TASK TO CARRY OUT - Everything from the top of the data below through the line with "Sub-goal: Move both" should be duplicated exactly, and nothing past it.

DATASET EXTRACT -
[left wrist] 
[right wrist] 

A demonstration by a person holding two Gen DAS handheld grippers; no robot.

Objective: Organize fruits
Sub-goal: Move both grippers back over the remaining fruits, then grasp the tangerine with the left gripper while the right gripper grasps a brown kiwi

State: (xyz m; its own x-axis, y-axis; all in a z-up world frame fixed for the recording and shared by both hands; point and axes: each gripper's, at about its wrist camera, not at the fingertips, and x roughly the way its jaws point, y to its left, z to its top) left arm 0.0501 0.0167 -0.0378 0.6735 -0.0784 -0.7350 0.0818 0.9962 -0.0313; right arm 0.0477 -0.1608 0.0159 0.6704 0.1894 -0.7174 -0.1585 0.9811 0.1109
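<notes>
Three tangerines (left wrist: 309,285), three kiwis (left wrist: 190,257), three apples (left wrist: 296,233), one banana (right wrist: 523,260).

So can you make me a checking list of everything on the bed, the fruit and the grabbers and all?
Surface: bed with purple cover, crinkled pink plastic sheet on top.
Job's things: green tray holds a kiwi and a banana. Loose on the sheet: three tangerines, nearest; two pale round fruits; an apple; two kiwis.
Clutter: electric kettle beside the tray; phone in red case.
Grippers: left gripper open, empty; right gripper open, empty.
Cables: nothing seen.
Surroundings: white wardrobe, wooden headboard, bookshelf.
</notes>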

THE ANSWER -
[left wrist] 
[right wrist] 

A demonstration by a person holding two Gen DAS handheld grippers; no robot.

Objective: Organize fruits
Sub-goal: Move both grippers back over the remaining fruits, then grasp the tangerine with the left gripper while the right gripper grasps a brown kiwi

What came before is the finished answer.